Assignment:
Only one portion of the data is to be written out: from the line bearing "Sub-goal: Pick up" through the line bearing "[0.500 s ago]". Write it exactly as it appears.

(Dataset entries)
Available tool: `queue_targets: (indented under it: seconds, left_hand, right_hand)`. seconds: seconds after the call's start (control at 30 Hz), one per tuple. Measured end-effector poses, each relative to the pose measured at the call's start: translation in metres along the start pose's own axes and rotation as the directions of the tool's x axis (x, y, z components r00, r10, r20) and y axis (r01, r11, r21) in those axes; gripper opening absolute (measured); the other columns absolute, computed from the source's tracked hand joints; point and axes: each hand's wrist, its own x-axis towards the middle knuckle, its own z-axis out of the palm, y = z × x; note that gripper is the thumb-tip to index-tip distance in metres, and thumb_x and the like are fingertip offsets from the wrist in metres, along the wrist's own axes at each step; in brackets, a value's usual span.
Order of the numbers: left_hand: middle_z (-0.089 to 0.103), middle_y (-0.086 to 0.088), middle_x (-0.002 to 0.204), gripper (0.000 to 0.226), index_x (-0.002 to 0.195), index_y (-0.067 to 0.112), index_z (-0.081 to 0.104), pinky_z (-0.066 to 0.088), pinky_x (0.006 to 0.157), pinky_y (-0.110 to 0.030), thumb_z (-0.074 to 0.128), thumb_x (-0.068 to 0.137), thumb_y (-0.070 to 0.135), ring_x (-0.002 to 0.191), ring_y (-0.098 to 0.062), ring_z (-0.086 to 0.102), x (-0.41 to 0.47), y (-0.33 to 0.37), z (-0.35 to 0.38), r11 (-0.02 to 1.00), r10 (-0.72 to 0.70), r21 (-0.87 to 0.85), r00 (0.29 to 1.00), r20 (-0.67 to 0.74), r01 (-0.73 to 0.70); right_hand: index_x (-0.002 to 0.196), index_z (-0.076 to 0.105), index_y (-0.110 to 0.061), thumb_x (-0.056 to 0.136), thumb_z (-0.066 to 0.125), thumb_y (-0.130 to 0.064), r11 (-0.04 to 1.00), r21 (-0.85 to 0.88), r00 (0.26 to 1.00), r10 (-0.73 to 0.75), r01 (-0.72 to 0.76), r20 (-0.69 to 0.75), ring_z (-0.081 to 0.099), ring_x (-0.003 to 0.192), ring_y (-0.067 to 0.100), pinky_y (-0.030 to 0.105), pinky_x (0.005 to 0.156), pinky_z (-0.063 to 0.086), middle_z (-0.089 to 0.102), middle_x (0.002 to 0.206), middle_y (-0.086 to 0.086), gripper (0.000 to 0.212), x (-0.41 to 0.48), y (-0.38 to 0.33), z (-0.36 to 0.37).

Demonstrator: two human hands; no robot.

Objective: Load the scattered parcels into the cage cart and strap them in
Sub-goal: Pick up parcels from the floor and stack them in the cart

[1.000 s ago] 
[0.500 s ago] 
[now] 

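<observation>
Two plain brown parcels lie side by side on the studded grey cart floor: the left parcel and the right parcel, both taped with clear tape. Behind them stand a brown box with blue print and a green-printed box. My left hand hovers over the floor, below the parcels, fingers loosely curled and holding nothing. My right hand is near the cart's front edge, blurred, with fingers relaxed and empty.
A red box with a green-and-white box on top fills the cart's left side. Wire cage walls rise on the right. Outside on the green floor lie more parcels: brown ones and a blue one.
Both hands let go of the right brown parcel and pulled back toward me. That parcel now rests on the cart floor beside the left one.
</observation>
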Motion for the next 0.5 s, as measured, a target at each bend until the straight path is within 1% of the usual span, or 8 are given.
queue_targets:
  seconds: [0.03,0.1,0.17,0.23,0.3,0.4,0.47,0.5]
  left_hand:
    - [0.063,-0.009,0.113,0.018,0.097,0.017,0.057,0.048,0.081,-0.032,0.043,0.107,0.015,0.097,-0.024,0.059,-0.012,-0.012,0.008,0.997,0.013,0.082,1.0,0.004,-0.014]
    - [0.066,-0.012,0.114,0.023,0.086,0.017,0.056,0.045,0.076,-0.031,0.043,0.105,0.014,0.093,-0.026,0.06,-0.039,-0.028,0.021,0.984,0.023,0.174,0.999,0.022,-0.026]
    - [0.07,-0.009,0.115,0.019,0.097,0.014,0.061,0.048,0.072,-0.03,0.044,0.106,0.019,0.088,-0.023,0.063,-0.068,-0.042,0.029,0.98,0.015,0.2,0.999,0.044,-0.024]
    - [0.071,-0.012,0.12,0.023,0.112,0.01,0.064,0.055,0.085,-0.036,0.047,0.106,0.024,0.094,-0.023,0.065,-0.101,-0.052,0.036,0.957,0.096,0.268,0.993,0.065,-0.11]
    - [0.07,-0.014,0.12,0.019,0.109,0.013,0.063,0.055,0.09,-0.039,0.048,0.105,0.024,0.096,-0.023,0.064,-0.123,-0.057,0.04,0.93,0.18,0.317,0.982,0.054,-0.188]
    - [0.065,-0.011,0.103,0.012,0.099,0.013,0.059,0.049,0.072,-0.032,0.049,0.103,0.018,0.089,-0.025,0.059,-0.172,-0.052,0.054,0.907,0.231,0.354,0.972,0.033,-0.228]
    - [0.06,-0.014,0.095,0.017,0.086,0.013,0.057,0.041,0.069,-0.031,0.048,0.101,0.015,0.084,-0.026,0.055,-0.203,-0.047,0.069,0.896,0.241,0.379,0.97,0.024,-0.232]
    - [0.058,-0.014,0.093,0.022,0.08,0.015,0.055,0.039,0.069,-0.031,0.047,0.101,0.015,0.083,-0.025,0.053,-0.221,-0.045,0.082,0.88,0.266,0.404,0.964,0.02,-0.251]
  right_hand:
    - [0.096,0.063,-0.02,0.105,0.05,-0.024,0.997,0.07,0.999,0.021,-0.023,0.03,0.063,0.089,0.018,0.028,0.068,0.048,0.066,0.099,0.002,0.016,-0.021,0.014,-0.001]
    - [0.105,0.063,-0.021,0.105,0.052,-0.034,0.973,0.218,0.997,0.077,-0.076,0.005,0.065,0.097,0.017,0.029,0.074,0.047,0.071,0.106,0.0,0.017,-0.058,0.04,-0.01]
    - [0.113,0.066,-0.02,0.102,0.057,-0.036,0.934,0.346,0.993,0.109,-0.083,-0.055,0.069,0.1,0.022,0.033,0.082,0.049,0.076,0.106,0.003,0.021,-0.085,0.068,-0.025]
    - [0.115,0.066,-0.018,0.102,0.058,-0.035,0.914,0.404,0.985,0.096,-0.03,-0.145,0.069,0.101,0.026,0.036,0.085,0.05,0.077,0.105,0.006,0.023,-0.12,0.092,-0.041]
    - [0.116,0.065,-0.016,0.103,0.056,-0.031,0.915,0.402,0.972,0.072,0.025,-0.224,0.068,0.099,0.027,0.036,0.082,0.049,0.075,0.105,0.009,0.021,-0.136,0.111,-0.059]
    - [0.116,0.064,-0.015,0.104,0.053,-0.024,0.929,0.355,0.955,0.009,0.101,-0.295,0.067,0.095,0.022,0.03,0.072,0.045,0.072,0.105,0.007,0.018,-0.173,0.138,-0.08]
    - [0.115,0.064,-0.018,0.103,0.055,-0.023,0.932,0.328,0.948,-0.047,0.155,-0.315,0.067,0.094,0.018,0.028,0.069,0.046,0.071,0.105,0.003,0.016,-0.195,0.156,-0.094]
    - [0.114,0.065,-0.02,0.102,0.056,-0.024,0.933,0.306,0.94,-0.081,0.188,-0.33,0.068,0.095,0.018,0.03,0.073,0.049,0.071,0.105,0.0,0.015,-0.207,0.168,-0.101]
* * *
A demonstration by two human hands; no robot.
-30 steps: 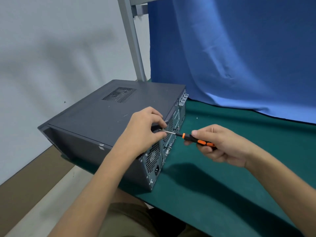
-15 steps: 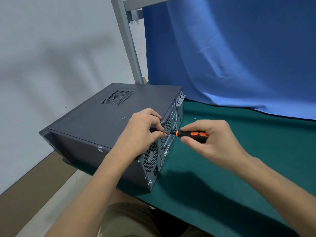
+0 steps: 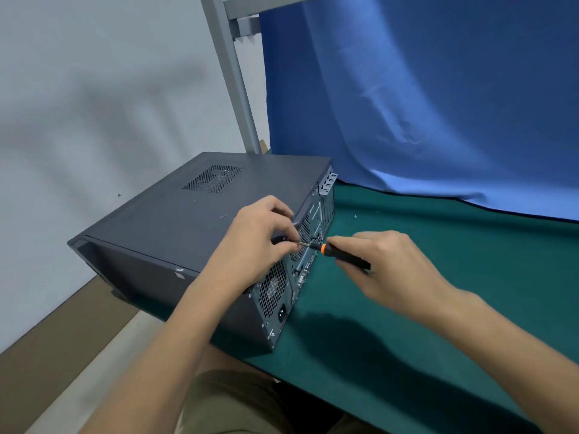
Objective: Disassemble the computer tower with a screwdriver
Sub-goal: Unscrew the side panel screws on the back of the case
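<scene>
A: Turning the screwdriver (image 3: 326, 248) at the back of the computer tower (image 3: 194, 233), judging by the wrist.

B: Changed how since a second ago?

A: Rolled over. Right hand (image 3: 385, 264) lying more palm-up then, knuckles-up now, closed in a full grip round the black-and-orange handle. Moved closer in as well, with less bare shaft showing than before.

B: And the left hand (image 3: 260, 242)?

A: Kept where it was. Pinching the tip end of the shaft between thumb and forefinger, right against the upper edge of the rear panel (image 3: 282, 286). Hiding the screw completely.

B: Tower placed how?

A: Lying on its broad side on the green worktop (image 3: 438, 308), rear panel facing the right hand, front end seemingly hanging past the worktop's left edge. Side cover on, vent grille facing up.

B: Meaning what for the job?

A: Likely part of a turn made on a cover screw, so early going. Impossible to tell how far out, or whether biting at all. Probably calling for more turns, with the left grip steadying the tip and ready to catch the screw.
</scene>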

Answer to this problem:
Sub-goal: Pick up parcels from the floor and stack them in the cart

[1.000 s ago] 
[0.500 s ago] 

Nothing further is needed for this answer.